Heart and kidney are acting in tandem to regulate blood pressure, vascular tone, diuresis, natriuresis, intravascular volume homeostasis, peripheral tissue perfusion, and oxygenation through cellular and humoral signaling [1]. Unfortunately, combined heart and kidney dysfunction is very common [2]. This is the basis of the clinical condition defined as Cardiorenal Syndrome (CRS) [3].

The syndrome has been classified into five subtypes based on the organ primarily involved (heart or kidney) and on whether the failure is acute, chronic, or secondary [4].

Cardiorenal Syndrome Type 5 (CRS Type 5) reflects concomitant cardiac and renal dysfunctions in the setting of a wide spectrum of systemic disorders, like sepsis, infections, drugs, toxins, connective tissue disorders, diabetes mellitus, and systemic lupus erythematous.
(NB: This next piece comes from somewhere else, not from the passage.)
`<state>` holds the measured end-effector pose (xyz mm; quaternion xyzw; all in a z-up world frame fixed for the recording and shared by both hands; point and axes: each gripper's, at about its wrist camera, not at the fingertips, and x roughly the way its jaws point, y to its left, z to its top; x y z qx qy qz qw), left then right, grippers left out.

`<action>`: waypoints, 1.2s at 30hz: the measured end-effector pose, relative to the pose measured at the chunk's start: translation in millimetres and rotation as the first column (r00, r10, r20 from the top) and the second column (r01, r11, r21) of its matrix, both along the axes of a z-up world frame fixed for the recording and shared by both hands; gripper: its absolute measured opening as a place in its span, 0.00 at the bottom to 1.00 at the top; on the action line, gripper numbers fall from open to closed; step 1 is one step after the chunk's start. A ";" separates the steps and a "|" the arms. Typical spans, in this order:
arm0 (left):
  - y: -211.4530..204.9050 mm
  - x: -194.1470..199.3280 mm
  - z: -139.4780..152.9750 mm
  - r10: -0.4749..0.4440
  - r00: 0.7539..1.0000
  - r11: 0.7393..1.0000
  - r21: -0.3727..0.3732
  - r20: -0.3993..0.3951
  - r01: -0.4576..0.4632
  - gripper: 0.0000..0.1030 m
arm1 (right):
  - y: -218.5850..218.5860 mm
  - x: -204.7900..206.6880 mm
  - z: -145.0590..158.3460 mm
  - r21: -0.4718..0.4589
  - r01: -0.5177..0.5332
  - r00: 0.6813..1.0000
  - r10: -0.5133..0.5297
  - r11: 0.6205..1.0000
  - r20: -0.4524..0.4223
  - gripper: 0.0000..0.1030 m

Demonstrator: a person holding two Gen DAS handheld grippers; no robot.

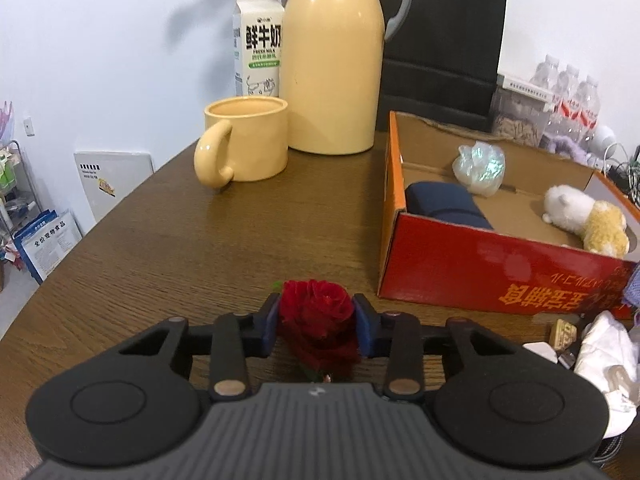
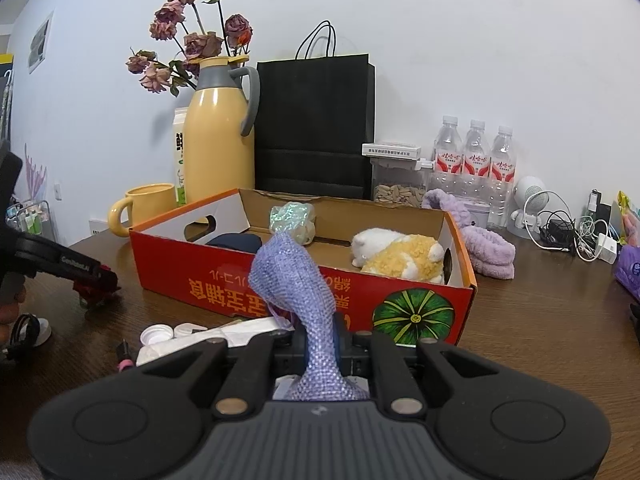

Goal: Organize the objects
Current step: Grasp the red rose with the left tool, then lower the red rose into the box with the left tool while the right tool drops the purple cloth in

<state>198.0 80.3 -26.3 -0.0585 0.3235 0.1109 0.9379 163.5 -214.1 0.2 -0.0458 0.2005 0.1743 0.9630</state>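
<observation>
The left hand-held gripper (image 1: 316, 316) is sitting low over the wooden bench (image 1: 192, 248) with a red rose (image 1: 316, 312) clamped between its blue pads, both pads pressing into the petals. The rose is lying just in front of the red cardboard box (image 1: 480, 264), off its near-left corner. The right hand-held gripper (image 2: 320, 344) is pinching a lilac knitted cloth (image 2: 296, 280) tight, jaws together on it, and the cloth is sticking up in front of the box wall. Inside the box a plush toy (image 2: 400, 258), a dark blue bundle (image 1: 444, 202) and a shiny crinkled wad (image 1: 478, 166) are resting. A yellow mug (image 1: 244, 142) and a yellow thermos (image 1: 334, 60) are standing behind, left of the box.
</observation>
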 end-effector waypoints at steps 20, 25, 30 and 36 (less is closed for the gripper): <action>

In CRS Type 5 the heart and the kidney are both targets of a strong systemic inflammatory reaction [5] and there are marked cellular and molecular changes in these organs with a time-specific pattern. However, these aspects have not been sufficiently investigated. CRS Type 5 is characterized by generalized inflammatory response and by activation of coagulation and the fibrinolytic system and induces cellular and molecular changes in the heart and kidneys [6]. This inflammatory reaction is particularly relevant for sepsis, in which mechanisms of immune-mediated heart and kidney tissue injury have been described in detail [7]. In particular, several studies showed that inflammatory mediators, release of nitric oxide, and increased production of peroxynitrite are able to alter organ function and cause abnormal cell signaling, cell cycle arrest, and mitochondria dysfunction and can induce direct proapoptotic and proinflammatory effect on cardiomyocytes and kidney resident cells such as podocytes, endothelial cells, mesangial cells, and particularly tubular epithelial cells [5]. Furthermore, macrophages, neutrophils, and lymphocytes have been implicated in this syndrome [8]. Abnormalities in oxidative stress can be hypothesized to be the key mechanisms of CRS Type 5: high levels of oxygen radicals inactivate mitochondrial enzymes, cause DNA damage, and, by interacting with both DNA repair enzymes and transcription factors, lead to cell death [9].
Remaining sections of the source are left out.